• _INSTRUCTIONS FOR THE TASK_
Return only the lines of the data below from the line with "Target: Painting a" up to and including the line with "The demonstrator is", exactly as written, with the pictures omitted.

═════ DATA UNDER STUDY

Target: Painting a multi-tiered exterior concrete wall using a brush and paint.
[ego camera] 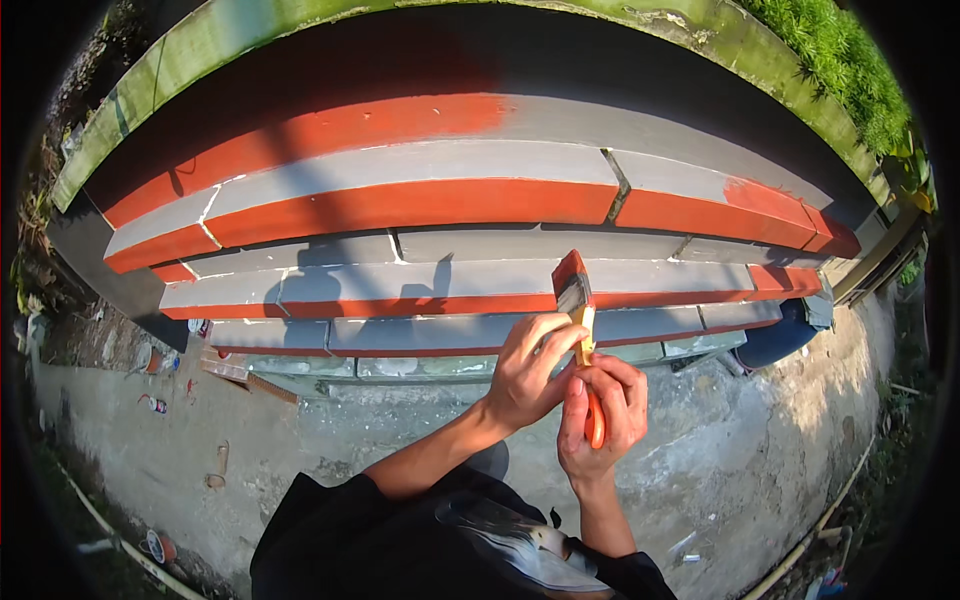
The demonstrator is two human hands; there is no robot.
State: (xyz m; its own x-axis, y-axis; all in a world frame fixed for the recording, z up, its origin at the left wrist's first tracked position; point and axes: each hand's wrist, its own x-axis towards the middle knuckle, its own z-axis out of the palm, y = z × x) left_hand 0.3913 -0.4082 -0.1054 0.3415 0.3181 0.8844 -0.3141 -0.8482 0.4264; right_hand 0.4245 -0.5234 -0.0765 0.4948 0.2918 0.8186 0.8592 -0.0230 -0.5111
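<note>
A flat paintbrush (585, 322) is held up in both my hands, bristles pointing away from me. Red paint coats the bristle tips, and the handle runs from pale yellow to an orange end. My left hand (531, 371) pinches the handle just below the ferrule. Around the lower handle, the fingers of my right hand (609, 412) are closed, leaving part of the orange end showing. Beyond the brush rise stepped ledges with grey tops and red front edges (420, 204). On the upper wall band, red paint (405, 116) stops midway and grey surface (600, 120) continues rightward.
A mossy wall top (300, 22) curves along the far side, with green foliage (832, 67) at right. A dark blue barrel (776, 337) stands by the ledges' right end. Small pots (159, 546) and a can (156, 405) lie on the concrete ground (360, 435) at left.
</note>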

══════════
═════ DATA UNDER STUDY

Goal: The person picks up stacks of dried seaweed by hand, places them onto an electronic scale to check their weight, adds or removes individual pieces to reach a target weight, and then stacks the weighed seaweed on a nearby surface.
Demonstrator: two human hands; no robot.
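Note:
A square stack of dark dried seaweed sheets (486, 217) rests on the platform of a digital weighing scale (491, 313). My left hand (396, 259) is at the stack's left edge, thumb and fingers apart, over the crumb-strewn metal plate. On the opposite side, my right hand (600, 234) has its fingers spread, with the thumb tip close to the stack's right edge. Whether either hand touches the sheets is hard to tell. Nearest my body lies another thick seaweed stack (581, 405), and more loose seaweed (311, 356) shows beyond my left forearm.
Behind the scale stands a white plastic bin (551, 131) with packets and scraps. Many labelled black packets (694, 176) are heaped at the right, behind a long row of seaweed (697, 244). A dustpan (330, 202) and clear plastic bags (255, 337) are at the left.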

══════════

• _WRITTEN SOLUTION_
Target: Painting a multi-tiered exterior concrete wall using a brush and paint.
[ego camera] 
The demonstrator is two human hands; there is no robot.

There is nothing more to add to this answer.